A volte ti travolgono. Altre si palesano con più calma. Alcune ti segnano subito, di altre ne apprezzi gli insegnamenti con il tempo. In loro (ri)vivi chi sei e chi sei stato. Vedi i tuoi cambiamenti, gli sbagli e le conquiste. Siamo fatti di esperienze. Sta a noi scegliere quali vivere. “Alla fine sono ciò che ti rimangono e segnano nella vita. Buttiamo troppo tempo per cose inutili”. Il racconto di Federico Barba ha un tono calmo e gentile, riflesso di ciò che è stato e ciò che sarà. Una chiacchierata, quella con il difensore, che trascende il "solo" universo del calcio. Un pallone che è il fil rouge per osservare storie, lezioni di vita, consapevolezze nuove e persone. “Perché uno spogliatoio è fatto di uomini”. Nel suo viaggio ci sono un giro d’Italia, la Germania e la Spagna. Una maglia di Messi custodita, una laurea e la cucina. Un viaggio che ora si è fermato a Como. E, forse, è giusto così. Capiremo il perché. “Una città affascinante e bellissima. Una società con un progetto serio per il suo futuro”. La curiosità, l’equilibrio e il valore della persona le coordinate del viaggio di Federico Barba, il difensore che, come diceva Socrate, “sa di non sapere”.

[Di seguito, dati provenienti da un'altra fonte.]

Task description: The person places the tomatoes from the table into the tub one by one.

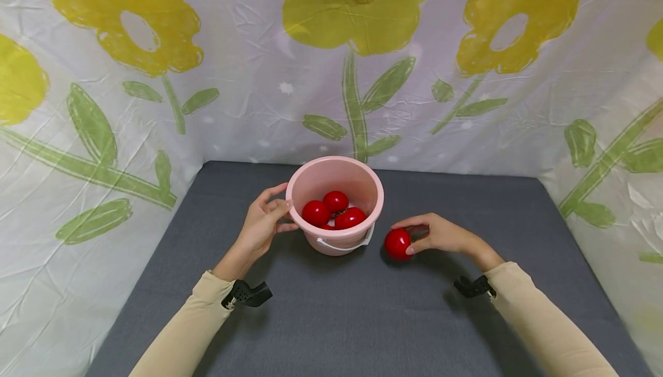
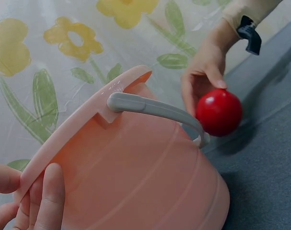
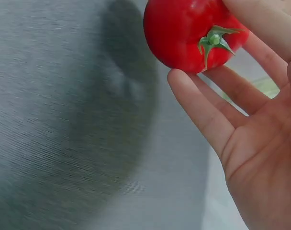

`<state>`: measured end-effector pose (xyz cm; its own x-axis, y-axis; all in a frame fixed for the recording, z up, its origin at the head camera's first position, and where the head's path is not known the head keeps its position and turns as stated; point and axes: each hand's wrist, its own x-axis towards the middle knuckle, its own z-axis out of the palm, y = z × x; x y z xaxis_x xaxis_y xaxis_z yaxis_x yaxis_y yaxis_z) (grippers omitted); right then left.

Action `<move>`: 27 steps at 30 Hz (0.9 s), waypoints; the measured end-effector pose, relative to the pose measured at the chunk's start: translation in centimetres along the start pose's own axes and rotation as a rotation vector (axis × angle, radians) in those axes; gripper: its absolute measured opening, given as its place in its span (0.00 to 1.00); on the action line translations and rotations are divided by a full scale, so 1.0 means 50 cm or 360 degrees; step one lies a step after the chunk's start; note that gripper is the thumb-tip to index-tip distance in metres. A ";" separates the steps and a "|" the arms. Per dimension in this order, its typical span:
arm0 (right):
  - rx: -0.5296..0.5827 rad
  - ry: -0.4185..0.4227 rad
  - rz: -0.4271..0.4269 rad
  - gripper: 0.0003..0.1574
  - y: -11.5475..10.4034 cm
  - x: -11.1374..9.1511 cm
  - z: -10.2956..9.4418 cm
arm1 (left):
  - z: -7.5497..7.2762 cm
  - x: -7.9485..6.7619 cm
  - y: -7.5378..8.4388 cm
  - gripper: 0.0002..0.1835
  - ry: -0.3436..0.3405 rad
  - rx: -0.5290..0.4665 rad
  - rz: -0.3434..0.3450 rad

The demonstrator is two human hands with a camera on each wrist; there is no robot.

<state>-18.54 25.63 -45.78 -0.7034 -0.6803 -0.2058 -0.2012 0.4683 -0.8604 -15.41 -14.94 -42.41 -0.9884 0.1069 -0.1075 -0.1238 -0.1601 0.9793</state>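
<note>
A pink bucket [image 1: 336,243] stands upright on the dark grey cloth, its white handle [image 1: 344,247] hanging down at the front. Several red tomatoes [image 1: 335,201] lie inside it. My left hand [image 1: 261,221] pinches the bucket's rim on its left side, thumb and fingers on either side of the edge in the left wrist view. Just right of the bucket, my right hand [image 1: 437,234] holds another tomato [image 1: 397,244] between thumb and fingers. The green stem of that tomato [image 3: 184,33] shows in the right wrist view. Whether it touches the cloth I cannot tell.
The grey cloth [image 1: 336,325] covers a flat surface. Behind it and along both sides hangs a pale sheet [image 1: 248,77] printed with yellow flowers. Each wrist carries a black camera [image 1: 250,293].
</note>
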 end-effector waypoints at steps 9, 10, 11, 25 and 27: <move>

Tutte le strade… partono da Roma
Tra i fugaci rumori che accompagnano la città nella sua quotidianità e la storia in cui riecheggia l’eternità. È qui, a Roma, che parte il viaggio di Federico Barba. Il legame con il calcio non è immediato. Federico doveva fare un altro sport: “A casa mia nessuno giocava. I miei fratelli facevano tennis, i miei genitori mi mandarono a nuoto. Nel centro sportivo c’era una squadra di calcetto e chiesi a mia madre di provare”. La prima esperienza è alla Totti Soccer School, l’academy dell’ex numero 10: “La prese un anno dopo il mio arrivo”. Il riferimento da bambino? “Da difensore mancino seguivo Materazzi”. A far la differenza, spesso, sono anche le persone che trovi. Per qualità morali e valori trasmessi: “Mi ritengo fortunato per gli allenatori che ho incontrato. Mauro Casaroli, Beppe Incocciati, Andrea Stramaccioni, Alberto De Rossi, tutti grandi maestri”. Un passaggio alla Cisco Roma e poi il settore giovanile giallorosso: “Per chi cresce a Roma non c’è squadra migliore dove andare”. Crescere a casa: “Rimanere vicino agli affetti con un percorso di crescita ‘normale’ non è scontato”.
Imparare
“Nella mia testa il passaggio alla Roma non coincideva con la certezza di diventare un calciatore. È arrivata dopo”. Il settore giovanile giallorosso visto come un’opportunità per crescere: “C’era una concorrenza importante. Io sono sempre arrivato in punta di piedi. Ho dovuto lavorare per conquistarmi una certa considerazione come giocatore e persona”. I primi contatti con la prima squadra: “Condividere momenti con calciatori esperti mi ha cambiato la prospettiva nel vedere le cose”. Osservare per imparare: “A me piaceva tanto Juan, mi ha dato tanti consigli. Insegnamenti che ancora mi porto dietro”. Anni speciali: “Politano, Caprari, Florenzi, un gruppo forte. Ci siamo tolti diverse soddisfazioni”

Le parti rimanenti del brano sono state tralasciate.